Oxidized steryl esters in OxLDL-loaded macrophages
An additional explanation for the apparently limited esterification of sterols in OxLDL-loaded cells might be that novel esters are formed that are not identified by our HPLC methods. For example, oxidized fatty acids are known to be generated during LDL oxidation and to be present in atherosclerotic tissue (27) (40). Therefore total cholesterol and 7KC were measured in cell extracts after gentle saponification (see Methods; (22)) and compared with the amount of sterol (free plus ‘normal’ (unoxidized) esters) measured by HPLC (see Methods). This revealed the presence of a substantial additional pool of esterified sterol in both OxLDL and in macrophages loaded with OxLDL (22). As shown in Table 4, 40% of both cholesterol and 7KC were present in the form of such esters, which we assume contain oxidized fatty acyl elements inasmuch as a) they are not resolved by our current HPLC analyses which detect all major cholesteryl and 7-ketocholesteryl esters of unoxidized fatty acids; and b) they are present only in OxLDL and in OxLDL-loaded cells and not in AcLDL or 7KCAcLDL or in macrophages loaded with these lipoproteins (data not shown).
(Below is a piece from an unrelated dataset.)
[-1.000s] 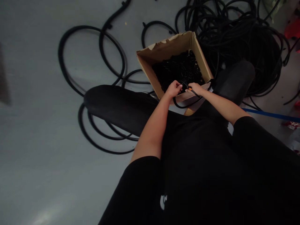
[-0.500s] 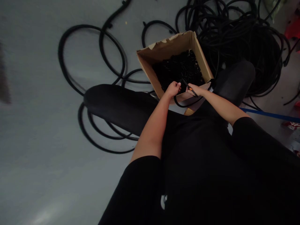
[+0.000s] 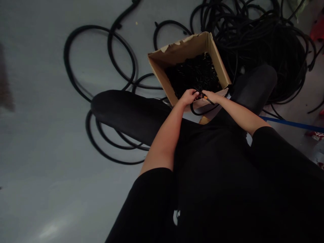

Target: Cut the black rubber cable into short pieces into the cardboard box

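Observation:
Both my hands are over the near edge of an open cardboard box (image 3: 162,76), which holds a heap of short black pieces (image 3: 193,72). My left hand (image 3: 189,97) is closed, gripping the end of a thin black hose (image 3: 196,113) that loops down over the box's near side. Closed around a hand tool (image 3: 206,97) with black and orange handles, apparently cutters, is my right hand (image 3: 212,97). The tool points toward my left fingers; its jaws are too dark to make out. Only a small gap separates the two hands.
A large tangled pile of black hose (image 3: 263,44) lies right of the box. Looser hose loops (image 3: 66,57) spread over the grey floor on the left, passing under my leg (image 3: 126,111). A blue strap (image 3: 293,124) runs off to the right.
My left hand has shifted slightly right and turned, bringing its fingers closer to the tool. My right hand has tilted a little, and the hose loop has moved slightly right.

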Tool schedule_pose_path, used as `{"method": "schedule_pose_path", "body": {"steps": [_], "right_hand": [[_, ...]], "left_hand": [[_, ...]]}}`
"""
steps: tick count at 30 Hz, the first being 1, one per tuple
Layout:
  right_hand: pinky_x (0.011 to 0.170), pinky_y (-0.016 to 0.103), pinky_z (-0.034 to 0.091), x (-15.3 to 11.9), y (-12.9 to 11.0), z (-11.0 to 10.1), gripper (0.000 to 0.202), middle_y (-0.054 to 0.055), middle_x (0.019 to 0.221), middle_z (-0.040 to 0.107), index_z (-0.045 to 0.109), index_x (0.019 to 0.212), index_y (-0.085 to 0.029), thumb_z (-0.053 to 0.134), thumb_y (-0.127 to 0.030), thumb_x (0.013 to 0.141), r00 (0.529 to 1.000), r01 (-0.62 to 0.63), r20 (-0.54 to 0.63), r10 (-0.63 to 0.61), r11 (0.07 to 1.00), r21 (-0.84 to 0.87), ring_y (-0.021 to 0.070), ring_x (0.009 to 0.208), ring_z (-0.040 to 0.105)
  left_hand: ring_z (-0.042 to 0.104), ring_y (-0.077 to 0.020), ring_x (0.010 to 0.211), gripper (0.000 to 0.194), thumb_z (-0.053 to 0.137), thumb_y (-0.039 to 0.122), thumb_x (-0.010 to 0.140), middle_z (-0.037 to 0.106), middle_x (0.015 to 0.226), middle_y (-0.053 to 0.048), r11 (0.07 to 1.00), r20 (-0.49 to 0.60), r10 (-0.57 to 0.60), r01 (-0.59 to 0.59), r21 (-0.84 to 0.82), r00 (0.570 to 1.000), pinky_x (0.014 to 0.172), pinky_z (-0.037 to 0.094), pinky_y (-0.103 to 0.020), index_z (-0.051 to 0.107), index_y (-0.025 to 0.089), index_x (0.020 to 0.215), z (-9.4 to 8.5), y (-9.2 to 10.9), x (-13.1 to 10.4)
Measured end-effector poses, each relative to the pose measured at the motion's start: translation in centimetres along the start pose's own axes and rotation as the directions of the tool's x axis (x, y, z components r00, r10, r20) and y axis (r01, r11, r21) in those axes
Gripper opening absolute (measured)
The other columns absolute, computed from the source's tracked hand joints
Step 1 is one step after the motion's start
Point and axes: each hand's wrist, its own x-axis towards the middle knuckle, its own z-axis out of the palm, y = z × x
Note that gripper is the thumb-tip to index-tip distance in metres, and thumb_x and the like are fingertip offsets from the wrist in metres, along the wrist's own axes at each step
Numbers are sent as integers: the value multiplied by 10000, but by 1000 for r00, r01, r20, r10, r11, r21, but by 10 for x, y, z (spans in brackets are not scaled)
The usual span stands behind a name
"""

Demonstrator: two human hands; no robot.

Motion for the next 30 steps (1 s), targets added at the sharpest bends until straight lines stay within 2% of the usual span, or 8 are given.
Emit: {"method": "schedule_pose_path", "body": {"steps": [6, 10, 13, 17, 20, 24, 27, 30], "right_hand": [[936, 273, 511, -8, -12, -6, 176, 91, 1197, 883, 760, 1136, -190, 716, -260, 981, 999, -21, -34, 22, 1000, 21, 230, 1057, 753], [852, 276, 470, -9, -18, -12, 87, 49, 1048, 849, 767, 1036, -198, 727, -257, 987, 987, -84, -137, 87, 996, 30, 228, 994, 751], [835, 282, 465, -8, -19, -14, 72, 55, 1016, 836, 777, 1025, -187, 740, -248, 1013, 979, -98, -174, 105, 994, 46, 225, 962, 753], [801, 282, 498, -13, -20, -16, 144, 32, 868, 782, 792, 1095, -176, 764, -317, 1108, 984, -141, -103, 147, 988, 61, 212, 803, 747], [789, 270, 515, -19, -21, -16, 164, 4, 771, 737, 788, 1138, -172, 740, -326, 1169, 985, -164, -35, 166, 985, 49, 194, 719, 735], [781, 271, 535, -24, -25, -17, 229, 10, 767, 749, 783, 1136, -172, 776, -398, 1171, 986, -165, -13, 166, 985, 52, 205, 731, 755], [774, 283, 552, -24, -28, -17, 288, 24, 789, 752, 781, 1157, -156, 817, -442, 1139, 985, -173, -7, 174, 984, 49, 220, 760, 758], [799, 293, 569, -24, -32, -16, 259, 28, 797, 756, 776, 1149, -145, 825, -398, 1121, 978, -206, -1, 207, 977, 54, 212, 768, 742]], "left_hand": [[698, -213, 804, 205, 709, 208, 1124, 768, 886, -74, 999, -46, -14, 12, -37, 999, 896, 646, -367, 699, 201, 920, 1, 6, -5], [736, -218, 846, 52, 728, 211, 1144, 768, 934, -61, 993, -110, -17, 4, -119, 994, 937, 654, -384, 689, 192, 1116, 0, 9, -7], [738, -203, 823, 125, 754, 224, 1153, 746, 943, -33, 989, -147, -67, 47, -139, 987, 930, 638, -369, 642, 210, 1207, 1, 11, -6], [694, -188, 771, 90, 680, 209, 1167, 733, 921, -29, 991, -177, -114, 101, -85, 977, 892, 612, -351, 602, 233, 1128, 3, 9, -4], [679, -210, 793, 117, 695, 222, 1124, 728, 904, -34, 998, -148, -69, 69, -9, 987, 892, 598, -363, 602, 242, 1055, 0, 6, -5], [669, -242, 868, 103, 724, 230, 1042, 714, 892, -36, 994, -78, 72, -65, 87, 994, 929, 561, -379, 634, 244, 994, -3, 1, -6], [651, -241, 867, 119, 747, 250, 985, 684, 855, -14, 989, -29, 118, -115, 93, 993, 900, 531, -363, 630, 259, 965, -2, -1, -6], [638, -237, 845, 145, 765, 272, 947, 666, 833, -5, 989, 14, 127, -128, 69, 992, 878, 523, -357, 619, 268, 943, 1, -2, -5]]}}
We have not yet characterized the components of this pool but it is likely that they are multiple and diverse, in view of the wide range of products generated during fatty acid oxidation (41). Cholesteryl linoleate peroxides and hydroxides, which our HPLC analyses can detect (27), are present at trace or undetectable levels in OxLDL-loaded macrophages (data not shown), and therefore are not significant components of this pool. When the magnitude of the oxidized ester pool in OxLDL-loaded cells is considered, then their total esterified cholesterol content becomes comparable to that in AcLDL-loaded cells (i.e., 50;–60% total cholesterol; Table 1 and Table 4). Table 4 shows that the size of the cellular oxidized ester pool is stable for at least 48 h after OxLDL uptake.

Role of ACAT in esterification of cholesterol and 7KC in the OxLDL-loaded cells
Addition of the ACAT inhibitor 58-035 during OxLDL uptake and a subsequent 24 h chase inhibited the accumulation of normal cholesteryl and 7KC esters by 79 and 94%, respectively ( Table 5). It was only slightly less effective when presented only during uptake (52 and 79% inhibition, respectively; data not shown). This is similar to the sensitivity of cholesteryl esters to 58-035 in AcLDL-loaded macrophages, which were completely ablated after a 24 h chase (Table 5) but less completely immediately after loading (84% inhibition, data not shown and ref. 18). However, the oxidized ester pools of both cholesterol and 7KC in OxLDL-loaded cells were much less affected by ACAT inhibition (26 and 7%, respectively). This suggests that esters of sterol plus oxidized fatty acids are not generated by the activity of ACAT, but derive directly from the donor oxidized lipoprotein. The insensitivity of the oxidized esters to ACAT inhibition, their derivation from endocytosed OxLDL, and their inferred long half-lives (Table 4 and Table 5) suggest that the location of these esters is likely to be lysosomal.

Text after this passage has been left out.